→ DATA LISTING

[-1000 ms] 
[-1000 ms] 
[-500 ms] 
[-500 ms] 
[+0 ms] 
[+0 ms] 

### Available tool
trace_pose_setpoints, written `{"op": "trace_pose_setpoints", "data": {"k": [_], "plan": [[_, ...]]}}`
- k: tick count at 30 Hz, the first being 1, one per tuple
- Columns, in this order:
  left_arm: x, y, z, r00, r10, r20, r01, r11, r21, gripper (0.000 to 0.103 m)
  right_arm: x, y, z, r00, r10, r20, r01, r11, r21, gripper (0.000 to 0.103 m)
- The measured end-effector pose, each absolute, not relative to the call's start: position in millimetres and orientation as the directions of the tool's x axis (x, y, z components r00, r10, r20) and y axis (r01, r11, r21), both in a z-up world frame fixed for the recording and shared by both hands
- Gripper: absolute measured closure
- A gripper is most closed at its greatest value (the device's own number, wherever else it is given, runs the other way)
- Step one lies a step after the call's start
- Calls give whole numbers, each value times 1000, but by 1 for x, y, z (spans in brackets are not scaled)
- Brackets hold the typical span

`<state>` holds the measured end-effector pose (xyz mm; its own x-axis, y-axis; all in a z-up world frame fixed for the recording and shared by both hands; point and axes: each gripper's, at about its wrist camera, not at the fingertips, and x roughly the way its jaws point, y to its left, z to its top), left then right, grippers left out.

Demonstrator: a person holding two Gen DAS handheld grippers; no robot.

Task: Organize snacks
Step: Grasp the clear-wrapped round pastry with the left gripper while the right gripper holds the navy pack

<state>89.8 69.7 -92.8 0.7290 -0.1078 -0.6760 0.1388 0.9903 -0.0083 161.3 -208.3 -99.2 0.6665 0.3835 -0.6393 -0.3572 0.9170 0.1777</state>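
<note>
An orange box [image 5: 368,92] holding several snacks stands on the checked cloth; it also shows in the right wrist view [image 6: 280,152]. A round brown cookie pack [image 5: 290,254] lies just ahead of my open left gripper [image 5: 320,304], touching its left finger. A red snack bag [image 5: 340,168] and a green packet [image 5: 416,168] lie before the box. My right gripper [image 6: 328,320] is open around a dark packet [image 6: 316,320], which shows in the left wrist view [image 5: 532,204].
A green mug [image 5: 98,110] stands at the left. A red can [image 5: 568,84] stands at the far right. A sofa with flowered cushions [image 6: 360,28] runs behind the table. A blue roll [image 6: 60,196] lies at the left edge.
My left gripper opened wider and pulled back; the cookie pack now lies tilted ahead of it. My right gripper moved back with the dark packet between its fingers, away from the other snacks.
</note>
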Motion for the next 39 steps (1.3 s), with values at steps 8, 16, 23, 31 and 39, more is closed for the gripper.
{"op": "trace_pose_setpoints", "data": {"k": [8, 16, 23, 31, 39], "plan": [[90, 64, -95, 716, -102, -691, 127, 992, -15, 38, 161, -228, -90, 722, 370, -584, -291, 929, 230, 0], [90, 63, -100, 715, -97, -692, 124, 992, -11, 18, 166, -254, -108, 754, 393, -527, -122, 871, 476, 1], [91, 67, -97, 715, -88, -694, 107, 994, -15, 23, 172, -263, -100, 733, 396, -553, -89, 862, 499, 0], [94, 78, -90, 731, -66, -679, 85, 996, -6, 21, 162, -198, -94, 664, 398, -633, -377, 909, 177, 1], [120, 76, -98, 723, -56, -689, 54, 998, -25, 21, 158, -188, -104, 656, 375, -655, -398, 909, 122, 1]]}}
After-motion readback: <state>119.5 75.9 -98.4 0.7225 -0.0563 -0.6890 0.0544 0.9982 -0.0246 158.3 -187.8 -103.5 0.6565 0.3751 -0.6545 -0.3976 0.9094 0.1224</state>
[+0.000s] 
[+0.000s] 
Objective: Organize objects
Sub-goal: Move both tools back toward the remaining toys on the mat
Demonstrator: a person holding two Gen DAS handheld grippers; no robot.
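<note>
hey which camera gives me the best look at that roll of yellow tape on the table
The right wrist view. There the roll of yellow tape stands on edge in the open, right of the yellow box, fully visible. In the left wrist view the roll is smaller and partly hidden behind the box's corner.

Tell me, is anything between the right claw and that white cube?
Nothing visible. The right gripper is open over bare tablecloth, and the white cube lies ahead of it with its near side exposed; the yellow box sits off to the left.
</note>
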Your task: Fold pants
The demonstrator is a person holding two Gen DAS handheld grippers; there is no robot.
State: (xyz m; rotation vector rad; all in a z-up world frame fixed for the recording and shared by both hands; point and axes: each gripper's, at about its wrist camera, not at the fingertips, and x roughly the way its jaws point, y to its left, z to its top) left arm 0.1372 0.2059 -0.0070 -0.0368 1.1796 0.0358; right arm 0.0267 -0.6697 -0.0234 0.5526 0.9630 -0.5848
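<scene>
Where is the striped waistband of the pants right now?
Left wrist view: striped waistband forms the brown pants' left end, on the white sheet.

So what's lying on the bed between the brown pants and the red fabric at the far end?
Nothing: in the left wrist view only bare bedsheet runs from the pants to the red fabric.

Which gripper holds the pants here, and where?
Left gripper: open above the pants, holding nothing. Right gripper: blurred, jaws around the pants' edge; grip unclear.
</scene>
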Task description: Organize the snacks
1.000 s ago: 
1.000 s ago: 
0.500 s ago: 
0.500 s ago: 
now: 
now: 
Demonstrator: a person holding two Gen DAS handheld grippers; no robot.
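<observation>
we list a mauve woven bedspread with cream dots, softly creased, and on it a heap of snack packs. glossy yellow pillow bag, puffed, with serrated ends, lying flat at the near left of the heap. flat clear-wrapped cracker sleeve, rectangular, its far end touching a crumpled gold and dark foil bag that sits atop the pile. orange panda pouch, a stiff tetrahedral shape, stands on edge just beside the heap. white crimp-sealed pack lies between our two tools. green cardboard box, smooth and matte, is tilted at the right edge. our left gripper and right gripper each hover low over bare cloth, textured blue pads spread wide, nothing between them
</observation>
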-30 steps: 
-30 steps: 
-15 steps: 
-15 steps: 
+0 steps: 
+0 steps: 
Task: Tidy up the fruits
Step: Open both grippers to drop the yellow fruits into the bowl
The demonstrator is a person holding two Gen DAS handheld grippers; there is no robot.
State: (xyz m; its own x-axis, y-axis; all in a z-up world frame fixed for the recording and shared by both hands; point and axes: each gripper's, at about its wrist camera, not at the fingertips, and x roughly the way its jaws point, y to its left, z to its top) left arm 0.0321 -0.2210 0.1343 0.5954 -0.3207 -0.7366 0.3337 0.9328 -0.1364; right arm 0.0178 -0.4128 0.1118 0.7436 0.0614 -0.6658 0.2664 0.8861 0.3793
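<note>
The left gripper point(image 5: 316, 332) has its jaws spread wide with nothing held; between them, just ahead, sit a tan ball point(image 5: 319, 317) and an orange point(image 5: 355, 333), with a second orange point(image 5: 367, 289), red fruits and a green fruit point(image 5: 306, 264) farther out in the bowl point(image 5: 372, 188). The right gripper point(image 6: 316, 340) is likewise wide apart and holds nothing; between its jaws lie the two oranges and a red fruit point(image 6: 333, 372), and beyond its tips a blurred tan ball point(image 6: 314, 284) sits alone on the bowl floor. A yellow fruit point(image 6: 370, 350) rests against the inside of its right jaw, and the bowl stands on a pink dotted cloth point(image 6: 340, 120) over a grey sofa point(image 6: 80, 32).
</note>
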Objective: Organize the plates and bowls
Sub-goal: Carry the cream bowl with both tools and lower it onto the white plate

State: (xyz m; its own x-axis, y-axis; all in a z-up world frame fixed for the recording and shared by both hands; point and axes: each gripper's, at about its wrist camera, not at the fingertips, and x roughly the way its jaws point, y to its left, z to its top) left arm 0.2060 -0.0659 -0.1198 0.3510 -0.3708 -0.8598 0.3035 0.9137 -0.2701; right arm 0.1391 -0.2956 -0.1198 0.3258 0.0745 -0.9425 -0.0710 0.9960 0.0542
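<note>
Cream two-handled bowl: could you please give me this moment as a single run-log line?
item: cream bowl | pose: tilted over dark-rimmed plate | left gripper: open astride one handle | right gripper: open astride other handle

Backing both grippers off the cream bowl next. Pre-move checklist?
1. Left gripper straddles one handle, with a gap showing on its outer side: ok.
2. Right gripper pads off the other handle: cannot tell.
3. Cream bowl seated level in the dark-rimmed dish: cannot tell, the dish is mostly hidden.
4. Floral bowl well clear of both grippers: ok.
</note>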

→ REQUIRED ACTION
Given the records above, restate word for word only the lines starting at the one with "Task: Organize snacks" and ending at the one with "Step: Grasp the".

→ SOLUTION TO THE PROBLEM
Task: Organize snacks
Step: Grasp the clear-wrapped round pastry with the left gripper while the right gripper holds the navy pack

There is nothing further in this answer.